Generally, the equipment that the technician uses works by removing the waste from the blood of a person whose kidneys no longer function properly. These machines help people who need hemodialysis, peritoneal dialysis, treatment from drug abuse, or plasmapheresis. Some of these people require treatment several times each week, every week of their lives.
During the set up stage of dialysis, a renal dialysis technician will select supplies per her patient’s needs. She may also make solutions for use during the procedure. In addition, she will prepare the equipment for use, including setting alarms and making sure each machine is working properly.
Once the patient arrives for dialysis, the renal dialysis technician may take the individual’s medical vital signs, such as heart rate and blood pressure. She may also take the person’s temperature and weight. Generally, she will give the patient anesthesia before she inserts the catheter or needle into the patient. Then, she will start the dialysis equipment, according to the directives for that particular person.
As the dialysis equipment is running, the renal dialysis technician will document the person’s progress. She will also record the rate of the patient’s blood flow and the rate that the fluid or blood is removed from the body. In addition, she may monitor the person and give personal care, as needed. She may adjust the rate at which the blood is removed as well. If an emergency situation occurs, such as low blood pressure, a blood clotting issue, or an embolism, she will start emergency care and send for additional medical help.
After the procedure is complete, the renal dialysis technician will take the individual's vital signs again. She may also create a post-procedural report and discuss any concerns with the patient’s doctor or nurse.
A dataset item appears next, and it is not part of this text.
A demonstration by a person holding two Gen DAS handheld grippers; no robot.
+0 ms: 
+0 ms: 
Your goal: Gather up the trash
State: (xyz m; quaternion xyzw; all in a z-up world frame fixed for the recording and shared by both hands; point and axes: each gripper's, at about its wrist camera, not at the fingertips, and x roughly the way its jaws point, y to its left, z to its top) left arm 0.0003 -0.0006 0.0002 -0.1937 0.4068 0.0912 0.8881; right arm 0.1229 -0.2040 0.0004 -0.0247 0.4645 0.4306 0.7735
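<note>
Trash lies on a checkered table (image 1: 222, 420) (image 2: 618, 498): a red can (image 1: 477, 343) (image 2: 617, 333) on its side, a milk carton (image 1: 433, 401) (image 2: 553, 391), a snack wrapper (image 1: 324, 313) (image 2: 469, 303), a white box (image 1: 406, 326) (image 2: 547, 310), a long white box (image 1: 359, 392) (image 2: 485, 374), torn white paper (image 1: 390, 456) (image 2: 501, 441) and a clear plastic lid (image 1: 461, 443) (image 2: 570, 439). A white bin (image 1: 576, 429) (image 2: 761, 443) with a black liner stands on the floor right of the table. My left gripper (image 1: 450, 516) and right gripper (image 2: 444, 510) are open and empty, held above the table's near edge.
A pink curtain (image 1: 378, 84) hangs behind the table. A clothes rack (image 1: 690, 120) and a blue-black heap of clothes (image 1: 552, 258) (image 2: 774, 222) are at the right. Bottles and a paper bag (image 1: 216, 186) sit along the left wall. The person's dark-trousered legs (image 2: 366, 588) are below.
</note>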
In addition, she may be responsible for disposing of certain supplies and sanitizing others.
To become a renal dialysis technician, a student first will need to graduate from an accredited program. The programs typically are found at community colleges, technical colleges, and through dialysis clinics and take about a year to complete. Students will attend lectures and gain experience at hospitals, clinics, and doctor’s offices under the supervision of technician instructors. After the program, many areas require that the renal dialysis technician complete a certification process that may include a test and require several years of supervised experience.